Estrada, amizade e tédio.
Por Vitor Velloso
Que o mercado cinematográfico está repleto de projetos que buscam a moral final como objetivo do filme, já sabemos. Inclusive Hollywood ganha milhões e milhões todo ano com longas que irão arrancar uma lágrima ou aquela conexão direta com seu público através de gatilhos preguiçosos e preconcebidos. Contudo, o cinema nacional possui uma quantidade menor de obras com estas características, tanto pela quantidade de produção em geral, como por características culturais.
“Sobre Rodas” é dirigido por Mauro D’Addio e possui como norte de sua narrativa essas burocracias dramáticas que instigam o espectador a sentir empatia por seus personagens. A questão é a mesma de sempre, há uma construção breve e unilateral dos protagonistas, em seguida acompanhamos sua jornada através de uma autodescoberta que irá resultar em seu retorno, porém, mudado. Aqui, temos a história de Lucas (Cauã Martins) que sofre um acidente e fica paraplégico, ao retornar à escola inicia uma amizade com Laís (Lara Boldorini), que está à procura de seu pai, que nunca conheceu. Os dois irão embarcar numa viagem atrás do pai de Laís.
As intenções são boas, discutir a questão da paternidade ausente na vida de uma adolescente, de como a mãe reage a estas dúvidas da filha, a acessibilidade de deficientes na sociedade e como as pessoas reagem ao terem seus sonhos velados por uma limitação física que não possuía anteriormente. Porém, tudo é inserido numa narrativa bastante genérica e com características estéticas claramente advindas de projetos infantis televisivos. Uma misancene que nunca cativa, sempre está preocupada única e simplesmente com a questão dramática, mas que não é suportada por um roteiro multidimensional.

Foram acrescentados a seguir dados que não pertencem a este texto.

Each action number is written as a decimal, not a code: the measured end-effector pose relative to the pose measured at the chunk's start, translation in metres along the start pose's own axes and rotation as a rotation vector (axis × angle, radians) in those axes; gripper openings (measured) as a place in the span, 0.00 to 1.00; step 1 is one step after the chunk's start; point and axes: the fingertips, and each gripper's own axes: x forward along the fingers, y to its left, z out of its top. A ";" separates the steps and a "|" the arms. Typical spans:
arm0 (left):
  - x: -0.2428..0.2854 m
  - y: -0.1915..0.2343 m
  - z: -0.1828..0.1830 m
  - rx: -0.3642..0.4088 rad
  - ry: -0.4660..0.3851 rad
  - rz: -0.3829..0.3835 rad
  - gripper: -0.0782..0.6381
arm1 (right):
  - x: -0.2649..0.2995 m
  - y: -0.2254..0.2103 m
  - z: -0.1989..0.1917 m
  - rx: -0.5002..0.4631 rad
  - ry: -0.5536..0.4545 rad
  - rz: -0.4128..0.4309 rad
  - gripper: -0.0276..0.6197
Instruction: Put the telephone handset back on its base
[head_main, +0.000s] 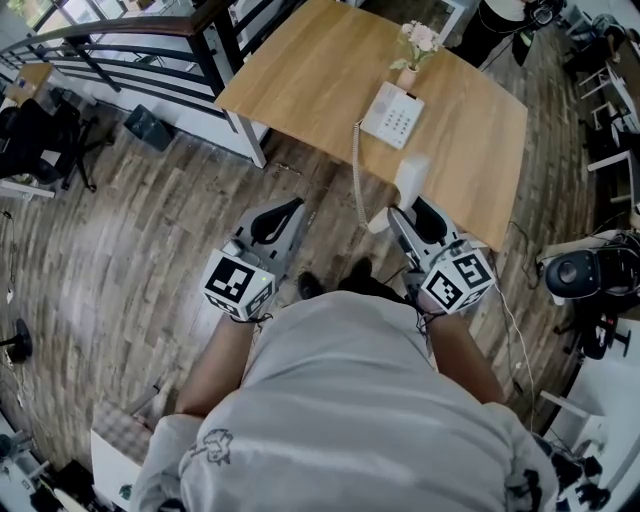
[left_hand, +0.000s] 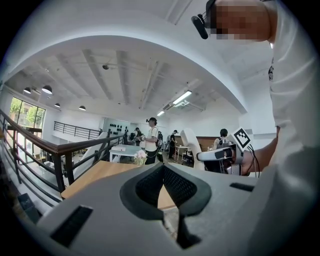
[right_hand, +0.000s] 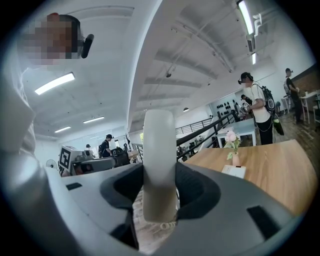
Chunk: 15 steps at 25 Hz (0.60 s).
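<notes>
A white telephone base (head_main: 392, 114) with a keypad lies on the wooden table (head_main: 300, 70), next to a small vase of flowers (head_main: 413, 50). Its coiled cord (head_main: 357, 170) runs over the table's near edge down to the white handset (head_main: 411, 176). My right gripper (head_main: 408, 212) is shut on the handset and holds it upright, just off that edge. In the right gripper view the handset (right_hand: 159, 165) stands between the dark pads, with the base (right_hand: 234, 171) ahead to the right. Beside it, over the floor, my left gripper (head_main: 277, 220) is shut and holds nothing.
A dark metal railing (head_main: 130, 50) runs along the left behind the table. A black bag (head_main: 150, 127) lies on the wood floor nearby. Chairs and equipment (head_main: 590, 275) crowd the right side. Several people (left_hand: 151, 140) stand further back in the room.
</notes>
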 end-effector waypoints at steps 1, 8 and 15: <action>0.001 0.002 0.000 0.000 0.001 0.000 0.12 | 0.003 -0.001 0.000 0.003 -0.002 0.000 0.36; 0.011 0.027 -0.002 -0.006 0.011 0.036 0.12 | 0.031 -0.019 0.001 0.028 0.004 0.014 0.36; 0.041 0.056 -0.003 -0.021 0.032 0.069 0.12 | 0.067 -0.049 0.007 0.048 0.021 0.044 0.36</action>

Não apenas a história os personagens são unilaterais, como a construção e a cadência criada por Mauro não ultrapassam o primeiro plano. Diálogos hiper expositivos, piadinhas fora de contexto e que não casam com a montagem ou o ritmo das falas. Toda essa herança televisiva e que deposita toda sua possibilidade em carisma dos protagonistas, falha gradualmente já que o texto não permite os atores, Cauã e Lara, de realizarem bons trabalhos.
Amparado por uma fotografia que decide lavar todas suas imagens, buscando uma inocência em todas as cenas, vemos o derradeiro descaso em uma cena de noite onde “D.P.A – Detetives do Prédio Azul” parece encarnar o projeto, que decide quebrar com o único elemento cênico que permite o desconforto daqueles personagens, com a revelação do mesmo de maneira tão direta que soa paródico. E quando vemos algum lirismo surgir na projeção e ficamos brevemente aliviados de sairmos desta narrativa que não compreende nem o olhar dos próprios personagens, já imaginamos tratar-se de um sonho. A previsibilidade dos acontecimentos, fica por conta da fórmula batida, desta cartilha mercadológica canhestra que rege as finanças desses projetos com “lições de vida” brevemente moralistas.
O elenco de apoio aparece mais para transformar em longa de fato, que um média. A mãe e avó de Laís surge ocasionalmente para dar algum contorno a personalidade do pai, mas se limitam a isto. Aliás, há uma trama paralela de um caminheiro local, amigo da família que surge de vez em quando dando em cima da vó, que corresponde, mas que não possui a menor relevância na narrativa, pelo contrário, quebra todo o ritmo e é passível de gerar bocejos isolados. Os pais de Lucas, aparecem ainda menos, sendo responsáveis apenas por viabilizar parte da jornada do filho, de forma indireta. E um personagem que surge ocasionalmente vendendo e sempre barganhando é mais uma figura completamente irrelevante que está ali cumprindo tempo de tela. Sabemos que em road movie é comum personagens irem e virem sem sua função narrativa clara, mas todos eles impactam de alguma maneira nos protagonistas, seja no modo de pensar ou agir. Aqui não. Apenas garante que seja um longa mesmo.
Após toda a projeção, o que podemos dizer é que as boas intenções ficam no meio do roteiro e dão lugar à cobiça por salas de cinema lotadas. Mas para conseguir isso ao menos um esforço dramático, narrativo e estético deveria ter sido implementado. Não decepciona, pois não promete. Qualquer expectativa aqui, vai te passar a perna. “Sobre Rodas” não se permite sonhar, sofrer, chorar, sorrir, nada, às vezes é necessário largar um pouco as rédeas formulaicas medíocres e abraçar alguma coisa.